= Epic of Katamaraju =

Telugu narrative based in Andhra Pradesh

The Epic of Katamaraju refers to a Telugu narrative epic about a historical hero in the Indian state of Andhra Pradesh.

== Background ==
Yadava King Katamaraju was a descendant of Krishna's family, and about 23 generations were found on some stone inscriptions, palm leaf manuscripts and copper plate inscription. Thus he is believed to be a 23rd-generation descendant of Krishna. He won the war with Nalla Siddi. That war story often referred to as a ballad cycle by scholars. It is composed of a number of episodes which are often sung independently. During the annual ceremonies honoring the lives of the deified heroes of the epic, large numbers of people of the Golla Community (Yadava) and kommavaru caste, gather on the banks of the Paleru River in Prakasam district where the great battle took place, to perform a ritual dramatization in connection with the recitation of the epic.

== The epic ==
The epic tells the story of Katamaraju, a chieftain in Kanigiri, who fought a battle with the Nellore Chola king Nalama Siddi, on the banks of the Paleru River in the 13th century. Katamaraju, due to severe drought, had migrated with his people to the fertile lands of Nellore. There he entered a covenant with the king of Nellore for grazing his cattle and sheep. Due to a misunderstanding, the covenant was broken and resulted in a tremendous battle in which many of the great heroes on both sides lost their lives.

About the year 1260, a dangerous feud broke out between Manumasiddhi II and Katamaraju, the chief of Erragaddapadu in Kanigiri region. The feud was on the issue of the rights of the two princes to use certain wide meadows as grazing grounds for their flocks of cattle.
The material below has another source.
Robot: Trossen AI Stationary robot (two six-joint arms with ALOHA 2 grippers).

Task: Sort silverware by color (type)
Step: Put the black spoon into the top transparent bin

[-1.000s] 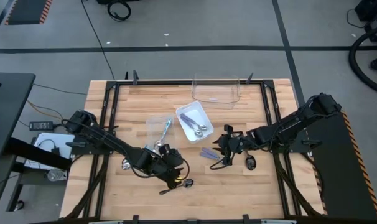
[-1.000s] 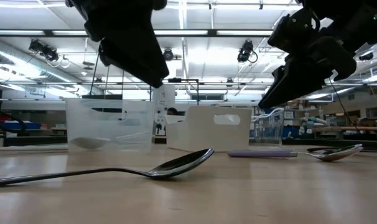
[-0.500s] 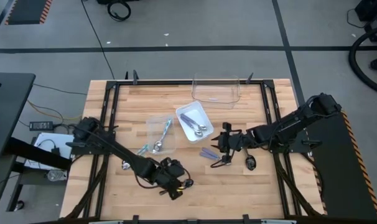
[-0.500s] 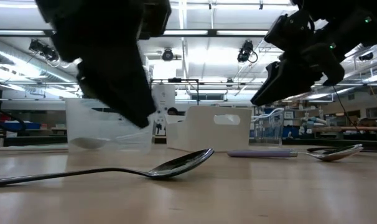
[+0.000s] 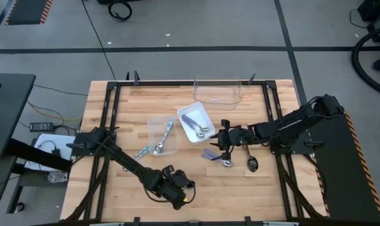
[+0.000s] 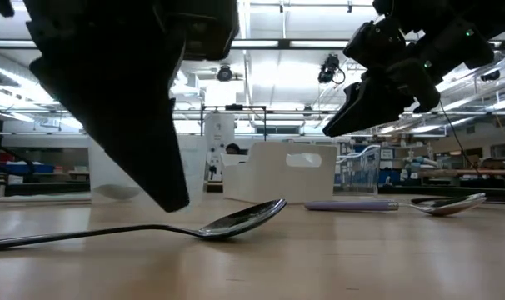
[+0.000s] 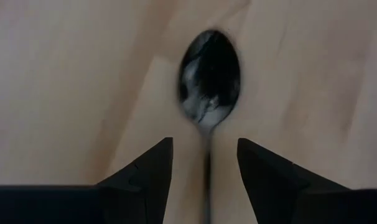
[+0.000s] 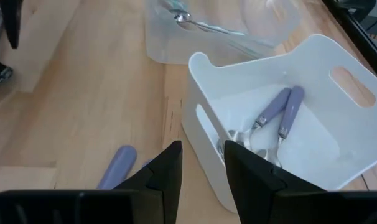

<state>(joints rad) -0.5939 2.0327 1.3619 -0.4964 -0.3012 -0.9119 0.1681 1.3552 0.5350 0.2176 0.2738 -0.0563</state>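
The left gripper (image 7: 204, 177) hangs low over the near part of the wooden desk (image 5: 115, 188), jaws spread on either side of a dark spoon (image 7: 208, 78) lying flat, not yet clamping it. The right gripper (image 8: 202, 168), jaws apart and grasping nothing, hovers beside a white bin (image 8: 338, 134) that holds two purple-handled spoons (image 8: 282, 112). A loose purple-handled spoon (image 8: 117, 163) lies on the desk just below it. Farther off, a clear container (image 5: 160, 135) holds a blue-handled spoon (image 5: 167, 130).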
It led to the fierce engagement of the two sides and the bloody battle was fought at Panchalingala on the Paleru river. Manumasiddhi's forces led by Khadga Tikkana, the cousin of poet Tikkana won the battle, but the leader perished. This feud and the consequent battle formed the theme of the popular ballad entitled "Katamaraju Katha". Shortly after this disastrous battle, Manumasiddhi died.
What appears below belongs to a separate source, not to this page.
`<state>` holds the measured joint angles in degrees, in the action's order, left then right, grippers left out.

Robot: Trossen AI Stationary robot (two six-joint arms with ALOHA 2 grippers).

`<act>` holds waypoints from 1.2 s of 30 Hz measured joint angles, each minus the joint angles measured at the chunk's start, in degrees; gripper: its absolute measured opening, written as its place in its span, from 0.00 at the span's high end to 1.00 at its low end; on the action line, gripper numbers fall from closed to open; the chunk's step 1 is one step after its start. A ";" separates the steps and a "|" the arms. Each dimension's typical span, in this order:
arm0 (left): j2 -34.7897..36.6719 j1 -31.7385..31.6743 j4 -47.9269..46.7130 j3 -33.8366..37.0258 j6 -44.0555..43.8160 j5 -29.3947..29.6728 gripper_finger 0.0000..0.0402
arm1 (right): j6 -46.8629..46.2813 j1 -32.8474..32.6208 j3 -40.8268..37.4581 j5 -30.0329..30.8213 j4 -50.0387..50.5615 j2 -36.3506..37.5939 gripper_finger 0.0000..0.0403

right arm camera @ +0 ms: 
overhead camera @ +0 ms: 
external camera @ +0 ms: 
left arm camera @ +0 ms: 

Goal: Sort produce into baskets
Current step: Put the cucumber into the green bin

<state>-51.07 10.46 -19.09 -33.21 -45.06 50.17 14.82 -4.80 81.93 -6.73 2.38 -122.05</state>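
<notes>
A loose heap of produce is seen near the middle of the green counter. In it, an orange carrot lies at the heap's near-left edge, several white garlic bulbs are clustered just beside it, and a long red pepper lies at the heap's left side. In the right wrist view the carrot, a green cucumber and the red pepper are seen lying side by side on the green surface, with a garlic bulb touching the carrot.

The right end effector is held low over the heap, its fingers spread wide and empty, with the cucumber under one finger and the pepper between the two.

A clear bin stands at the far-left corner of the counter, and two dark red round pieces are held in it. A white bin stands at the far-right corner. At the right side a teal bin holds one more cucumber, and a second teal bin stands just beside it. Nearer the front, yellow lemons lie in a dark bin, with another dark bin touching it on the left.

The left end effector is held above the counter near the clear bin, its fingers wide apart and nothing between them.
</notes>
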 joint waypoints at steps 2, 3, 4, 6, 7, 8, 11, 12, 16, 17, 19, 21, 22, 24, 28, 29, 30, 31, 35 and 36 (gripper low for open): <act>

With the death of Manumasiddhi II, the Nellore Chola kingdom lost its individuality, became a battle ground between the Kakatiyas and the Pandyas and changed hands frequently. In the reign of Kakatiya Prataparudra II, the Nellore region became part and parcel of the Kakatiya empire and lost its political significance.

== Bibliography ==
- Jackson-Laufer, Guida Myrl (1994). "Encyclopedia of traditional epics"
- Claus, Peter J. (2003). "South Asian Folklore: An Encyclopedia"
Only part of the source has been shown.